TASK STATEMENT
Quote exactly, and only, the lines of the material below from the line with "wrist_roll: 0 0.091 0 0" through the line with "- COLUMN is".

--- START ---

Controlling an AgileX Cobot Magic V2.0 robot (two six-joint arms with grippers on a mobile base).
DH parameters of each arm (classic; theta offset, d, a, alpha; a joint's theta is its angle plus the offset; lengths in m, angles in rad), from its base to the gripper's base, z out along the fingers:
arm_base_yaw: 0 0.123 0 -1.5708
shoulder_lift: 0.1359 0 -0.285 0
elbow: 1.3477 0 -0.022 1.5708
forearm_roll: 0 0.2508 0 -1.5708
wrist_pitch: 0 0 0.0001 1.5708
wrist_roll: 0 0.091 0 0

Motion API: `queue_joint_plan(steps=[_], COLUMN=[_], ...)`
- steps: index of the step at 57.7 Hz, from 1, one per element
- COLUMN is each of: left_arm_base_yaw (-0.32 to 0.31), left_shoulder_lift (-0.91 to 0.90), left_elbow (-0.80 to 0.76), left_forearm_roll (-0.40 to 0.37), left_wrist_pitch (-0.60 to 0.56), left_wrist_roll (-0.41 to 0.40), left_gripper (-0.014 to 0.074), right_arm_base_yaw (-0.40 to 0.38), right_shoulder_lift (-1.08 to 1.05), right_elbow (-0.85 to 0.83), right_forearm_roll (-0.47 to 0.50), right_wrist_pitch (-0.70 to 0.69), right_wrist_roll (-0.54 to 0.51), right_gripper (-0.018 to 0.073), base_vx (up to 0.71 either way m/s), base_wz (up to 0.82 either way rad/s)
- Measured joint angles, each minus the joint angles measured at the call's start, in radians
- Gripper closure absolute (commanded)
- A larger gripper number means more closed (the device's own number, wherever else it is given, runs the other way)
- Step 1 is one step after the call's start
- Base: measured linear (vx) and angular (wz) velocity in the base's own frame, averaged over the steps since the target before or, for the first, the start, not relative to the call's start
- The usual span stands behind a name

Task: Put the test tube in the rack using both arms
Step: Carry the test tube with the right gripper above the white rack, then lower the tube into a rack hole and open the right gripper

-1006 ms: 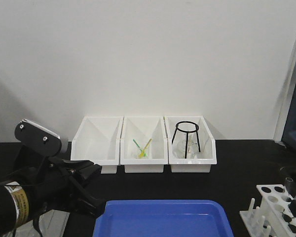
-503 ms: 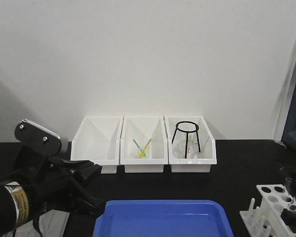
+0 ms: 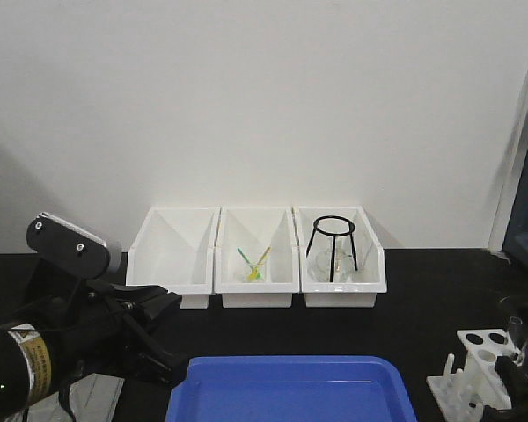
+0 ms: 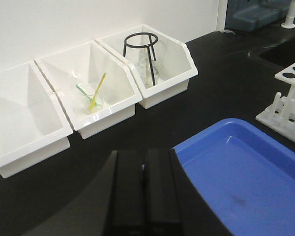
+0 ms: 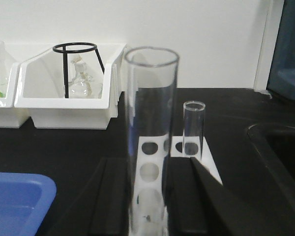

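Observation:
The test tube (image 5: pixel 150 128), long, clear and upright, stands between my right gripper's (image 5: pixel 150 196) black fingers, which press it from both sides. Its lower end is over the holes of the white rack (image 5: pixel 157 146). A second, shorter-looking tube (image 5: pixel 193 129) stands in the rack behind it. In the front view the rack (image 3: pixel 477 352) is at the lower right, with my right gripper (image 3: pixel 521 378) dark over its near part and tube rims above. My left gripper (image 4: pixel 145 160) is shut with nothing in it, beside the blue tray.
A blue tray (image 3: pixel 290 387) lies at the front centre. Three white open-front bins (image 3: pixel 172 255) line the wall: the middle one holds a beaker with yellow and green sticks (image 3: pixel 253 264), the right one a black ring stand (image 3: pixel 333 246) and a flask. A dark recess (image 5: pixel 280 157) lies right of the rack.
My right gripper has come in lower and leftward over the rack with the tube, covering more of the rack's front holes. The left arm has stayed still.

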Motion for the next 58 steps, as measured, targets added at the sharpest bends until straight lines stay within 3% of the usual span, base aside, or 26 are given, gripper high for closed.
queue_joint_plan(steps=[28, 40, 58], left_arm_base_yaw=[0.0, 0.0, 0.0], left_shoulder_lift=[0.0, 0.0, 0.0], left_elbow=[0.0, 0.0, 0.0], left_forearm_roll=[0.0, 0.0, 0.0], left_wrist_pitch=[-0.001, -0.001, -0.001], left_wrist_roll=[0.0, 0.0, 0.0], left_gripper=[0.0603, 0.0603, 0.0603], right_arm_base_yaw=[0.0, 0.0, 0.0], right_shoulder_lift=[0.065, 0.069, 0.065], right_elbow=[-0.004, -0.007, -0.007], right_forearm_roll=[0.0, 0.003, -0.001], right_wrist_pitch=[-0.04, -0.041, -0.042], right_wrist_roll=[0.0, 0.0, 0.001], right_gripper=[0.0529, 0.0395, 0.0125], base_vx=[0.0, 0.0, 0.0], base_wz=[0.0, 0.0, 0.0])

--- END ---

RESPONSE AREA
wrist_roll: 0 0.091 0 0

Motion API: `queue_joint_plan(steps=[_], COLUMN=[_], ...)`
- steps: index of the step at 57.7 Hz, from 1, one per element
- COLUMN is each of: left_arm_base_yaw (-0.32 to 0.31), left_shoulder_lift (-0.91 to 0.90), left_elbow (-0.80 to 0.76), left_forearm_roll (-0.40 to 0.37), left_wrist_pitch (-0.60 to 0.56), left_wrist_roll (-0.41 to 0.40), left_gripper (-0.014 to 0.074), right_arm_base_yaw (-0.40 to 0.38), right_shoulder_lift (-1.08 to 1.05), right_elbow (-0.85 to 0.83), right_forearm_roll (-0.47 to 0.50), right_wrist_pitch (-0.70 to 0.69), right_wrist_roll (-0.54 to 0.51), right_gripper (-0.018 to 0.073), base_vx (up to 0.71 either way m/s), base_wz (up to 0.82 either way rad/s)

Nothing else goes in the answer.